Flex Play / Insurance Payout Comparison
Both platforms offer a reduced-payout option that lets one pick miss without losing the entire entry. The math:
| Picks | PrizePicks Flex (all hit) | PrizePicks Flex (one miss) | Underdog (all hit) | Underdog (one miss) |
|---|---|---|---|---|
| 3-pick | 2.25x | 1.25x | 2.25x | 1.25x |
| 4-pick | 5x | 1.5x | 4x | 1.5x |
| 5-pick | 10x | 2x | 10x | 2x |
The most notable difference here: PrizePicks pays 5x for a 4-pick all-hit Flex entry, while Underdog pays 4x. That's a real edge for 4-pick Flex players on PrizePicks. The 3- and 5-pick Flex payouts are essentially identical between the two.
Hit Rate Reality: Why the Marketing Is Misleading
Multipliers are only half the equation.

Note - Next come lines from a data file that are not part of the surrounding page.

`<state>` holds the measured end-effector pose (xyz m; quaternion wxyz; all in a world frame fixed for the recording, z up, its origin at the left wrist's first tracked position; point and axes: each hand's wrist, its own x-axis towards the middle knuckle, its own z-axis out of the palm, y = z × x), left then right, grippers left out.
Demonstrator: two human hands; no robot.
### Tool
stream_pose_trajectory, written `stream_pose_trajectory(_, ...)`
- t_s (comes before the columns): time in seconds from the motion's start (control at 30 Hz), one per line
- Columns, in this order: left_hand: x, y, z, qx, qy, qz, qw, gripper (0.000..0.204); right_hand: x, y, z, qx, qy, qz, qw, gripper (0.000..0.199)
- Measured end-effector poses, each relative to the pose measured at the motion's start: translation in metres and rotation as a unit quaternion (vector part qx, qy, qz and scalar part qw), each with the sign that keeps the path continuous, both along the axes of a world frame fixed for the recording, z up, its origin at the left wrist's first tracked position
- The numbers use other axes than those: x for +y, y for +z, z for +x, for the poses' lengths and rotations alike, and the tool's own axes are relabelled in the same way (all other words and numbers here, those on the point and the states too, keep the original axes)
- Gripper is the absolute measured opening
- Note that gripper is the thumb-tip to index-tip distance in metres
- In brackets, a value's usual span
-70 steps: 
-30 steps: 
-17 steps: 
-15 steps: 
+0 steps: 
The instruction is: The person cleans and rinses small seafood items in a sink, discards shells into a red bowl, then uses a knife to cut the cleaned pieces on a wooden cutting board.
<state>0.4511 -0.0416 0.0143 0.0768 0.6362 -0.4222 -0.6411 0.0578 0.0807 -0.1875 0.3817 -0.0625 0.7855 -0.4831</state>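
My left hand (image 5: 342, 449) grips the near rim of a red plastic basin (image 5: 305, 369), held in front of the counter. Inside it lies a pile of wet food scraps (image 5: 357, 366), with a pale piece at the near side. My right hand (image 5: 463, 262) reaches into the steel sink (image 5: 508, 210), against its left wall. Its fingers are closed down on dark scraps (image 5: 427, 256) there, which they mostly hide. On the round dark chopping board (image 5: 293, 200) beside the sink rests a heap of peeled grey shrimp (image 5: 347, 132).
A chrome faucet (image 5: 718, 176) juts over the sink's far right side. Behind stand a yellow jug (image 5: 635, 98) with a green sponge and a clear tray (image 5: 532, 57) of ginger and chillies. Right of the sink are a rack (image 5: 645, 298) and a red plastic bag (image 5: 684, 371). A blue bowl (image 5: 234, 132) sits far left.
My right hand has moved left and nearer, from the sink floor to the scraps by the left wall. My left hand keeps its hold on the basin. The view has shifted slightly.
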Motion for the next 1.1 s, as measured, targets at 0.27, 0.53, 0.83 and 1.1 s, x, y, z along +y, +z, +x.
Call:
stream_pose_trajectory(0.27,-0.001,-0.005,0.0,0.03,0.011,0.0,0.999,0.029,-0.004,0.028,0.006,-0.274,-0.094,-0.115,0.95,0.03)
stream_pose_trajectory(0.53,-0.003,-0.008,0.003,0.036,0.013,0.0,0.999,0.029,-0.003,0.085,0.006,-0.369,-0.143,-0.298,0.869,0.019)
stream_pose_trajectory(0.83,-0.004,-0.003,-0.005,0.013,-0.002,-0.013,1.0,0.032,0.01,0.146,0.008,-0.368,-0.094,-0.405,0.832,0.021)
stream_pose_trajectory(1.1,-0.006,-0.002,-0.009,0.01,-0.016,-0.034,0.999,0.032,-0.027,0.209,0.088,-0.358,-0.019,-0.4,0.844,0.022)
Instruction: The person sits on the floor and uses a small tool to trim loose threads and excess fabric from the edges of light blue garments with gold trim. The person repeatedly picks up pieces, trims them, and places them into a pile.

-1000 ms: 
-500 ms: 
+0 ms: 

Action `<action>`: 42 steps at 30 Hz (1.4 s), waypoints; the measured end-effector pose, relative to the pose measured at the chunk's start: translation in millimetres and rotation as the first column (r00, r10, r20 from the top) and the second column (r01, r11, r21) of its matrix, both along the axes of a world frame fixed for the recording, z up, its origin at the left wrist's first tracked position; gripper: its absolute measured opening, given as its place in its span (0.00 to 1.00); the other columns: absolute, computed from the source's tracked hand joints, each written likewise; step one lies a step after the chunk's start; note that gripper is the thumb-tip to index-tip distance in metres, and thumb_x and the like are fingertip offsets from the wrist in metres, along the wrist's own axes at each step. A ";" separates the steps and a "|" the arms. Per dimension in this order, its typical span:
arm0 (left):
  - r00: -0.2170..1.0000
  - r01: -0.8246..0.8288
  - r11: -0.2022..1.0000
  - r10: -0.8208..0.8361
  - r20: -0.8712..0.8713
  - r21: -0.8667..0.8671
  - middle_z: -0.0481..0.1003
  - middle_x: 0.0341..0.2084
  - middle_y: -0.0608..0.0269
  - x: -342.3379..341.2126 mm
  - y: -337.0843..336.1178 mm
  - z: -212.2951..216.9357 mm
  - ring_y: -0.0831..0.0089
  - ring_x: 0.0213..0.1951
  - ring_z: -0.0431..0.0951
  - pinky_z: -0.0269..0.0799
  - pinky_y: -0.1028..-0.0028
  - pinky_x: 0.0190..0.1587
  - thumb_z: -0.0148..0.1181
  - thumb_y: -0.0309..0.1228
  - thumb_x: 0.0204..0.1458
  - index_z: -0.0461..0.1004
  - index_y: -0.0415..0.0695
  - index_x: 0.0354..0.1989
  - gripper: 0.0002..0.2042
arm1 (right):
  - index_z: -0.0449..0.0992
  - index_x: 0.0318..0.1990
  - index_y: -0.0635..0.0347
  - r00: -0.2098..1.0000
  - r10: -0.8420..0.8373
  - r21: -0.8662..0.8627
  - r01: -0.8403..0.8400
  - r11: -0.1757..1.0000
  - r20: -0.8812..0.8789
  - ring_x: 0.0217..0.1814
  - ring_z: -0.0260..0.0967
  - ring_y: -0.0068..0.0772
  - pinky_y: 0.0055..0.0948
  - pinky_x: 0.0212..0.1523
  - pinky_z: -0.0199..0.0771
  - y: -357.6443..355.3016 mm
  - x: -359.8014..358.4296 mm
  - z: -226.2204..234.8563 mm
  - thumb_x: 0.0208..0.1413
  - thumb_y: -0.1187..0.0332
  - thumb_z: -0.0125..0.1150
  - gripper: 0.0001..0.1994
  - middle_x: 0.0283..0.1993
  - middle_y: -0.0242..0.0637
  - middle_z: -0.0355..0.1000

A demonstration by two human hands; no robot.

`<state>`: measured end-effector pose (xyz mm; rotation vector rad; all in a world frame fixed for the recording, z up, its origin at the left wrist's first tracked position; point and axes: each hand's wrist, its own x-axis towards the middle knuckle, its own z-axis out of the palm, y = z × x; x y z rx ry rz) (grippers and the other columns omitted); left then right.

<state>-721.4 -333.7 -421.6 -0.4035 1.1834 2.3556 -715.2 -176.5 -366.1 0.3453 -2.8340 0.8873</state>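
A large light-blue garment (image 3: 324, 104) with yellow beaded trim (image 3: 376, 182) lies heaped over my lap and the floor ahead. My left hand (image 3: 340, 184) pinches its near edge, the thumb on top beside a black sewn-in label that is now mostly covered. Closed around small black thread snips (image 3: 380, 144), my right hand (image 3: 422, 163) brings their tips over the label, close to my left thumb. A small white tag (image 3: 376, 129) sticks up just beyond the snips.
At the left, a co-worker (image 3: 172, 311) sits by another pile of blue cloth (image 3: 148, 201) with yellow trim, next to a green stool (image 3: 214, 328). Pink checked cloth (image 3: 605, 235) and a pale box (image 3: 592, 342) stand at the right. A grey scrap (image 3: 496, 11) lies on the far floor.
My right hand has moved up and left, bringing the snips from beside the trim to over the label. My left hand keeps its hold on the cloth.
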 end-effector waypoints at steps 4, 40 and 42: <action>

The other half is how often your entry actually hits. Both platforms set their lines using a combination of sportsbook-style market data and proprietary modeling. The result: hitting an over or under at the line value is genuinely close to a 50/50 proposition over a large sample.
That means a 2-pick Power Play (where both must hit) has a roughly 25% true hit rate. The 3x payout on a 25% hit rate is below break-even — closer to ~75% return per dollar wagered, on average. Pick'em is not a long-term winning bet without genuine projection edge. Both platforms know this. It's how they operate as a business.
The 6-pick Power Play (25x payout, all 6 must hit) has a roughly 1.5% true hit rate. At a 25x payout, that's ~38% return per dollar over time. Huge variance, occasional life-changing payouts, but consistently negative-EV unless your projections meaningfully outperform the lines.
Sport Coverage
Where the two platforms differ more visibly: which sports they offer pick'em on.
PrizePicks
The widest pick'em sports menu in the industry. NFL, NBA, MLB, NHL, college football, college basketball, soccer (including World Cup), tennis, golf, MMA, esports, and a handful of niche markets like darts and table tennis. If you can think of a sport with quantifiable stats, PrizePicks probably has props on it.
Underdog
Strong coverage on the major US sports — NFL, NBA, MLB, NHL — plus college sports during their seasons. Soccer pick'em is offered but less expansive than PrizePicks. The trade-off: Underdog's signature product is its best-ball drafts, which PrizePicks doesn't offer at all.
State Availability
This is the differentiator most players don't think about until it matters. State-by-state legality varies for both platforms, and the legal map for pick'em contests is more restrictive than for salary-cap DFS.
- PrizePicks — available in more states than Underdog Pick'em, but several states have restricted PrizePicks specifically in recent regulatory action.
- Underdog — pick'em available in fewer states, but its draft-format contests are available in additional states where pick'em is restricted.
Before depositing on either, verify both pick'em availability and any state-specific restrictions on the contest types you want to play. Both platforms display this clearly at signup.
Bonus Math: Both Offer 100% Up to $100
Bonus parity is genuine on the signup match — both platforms run a 100% deposit match up to $100. The differentiator is what the bonus actually unlocks and how long playthrough takes:
- PrizePicks — bonus releases incrementally as you enter contests of qualifying entry fees
- Underdog — similar incremental release tied to contest entries, with the option to put bonus toward best-ball drafts as well as pick'em
If you also want to play best-ball, Underdog's bonus has slightly more utility because you can apply it across more product types. If you exclusively want pick'em, both bonuses are functionally identical.
Which Platform Should You Pick?
Pick PrizePicks If You Want...
- The widest possible sport menu (esports, niche international markets)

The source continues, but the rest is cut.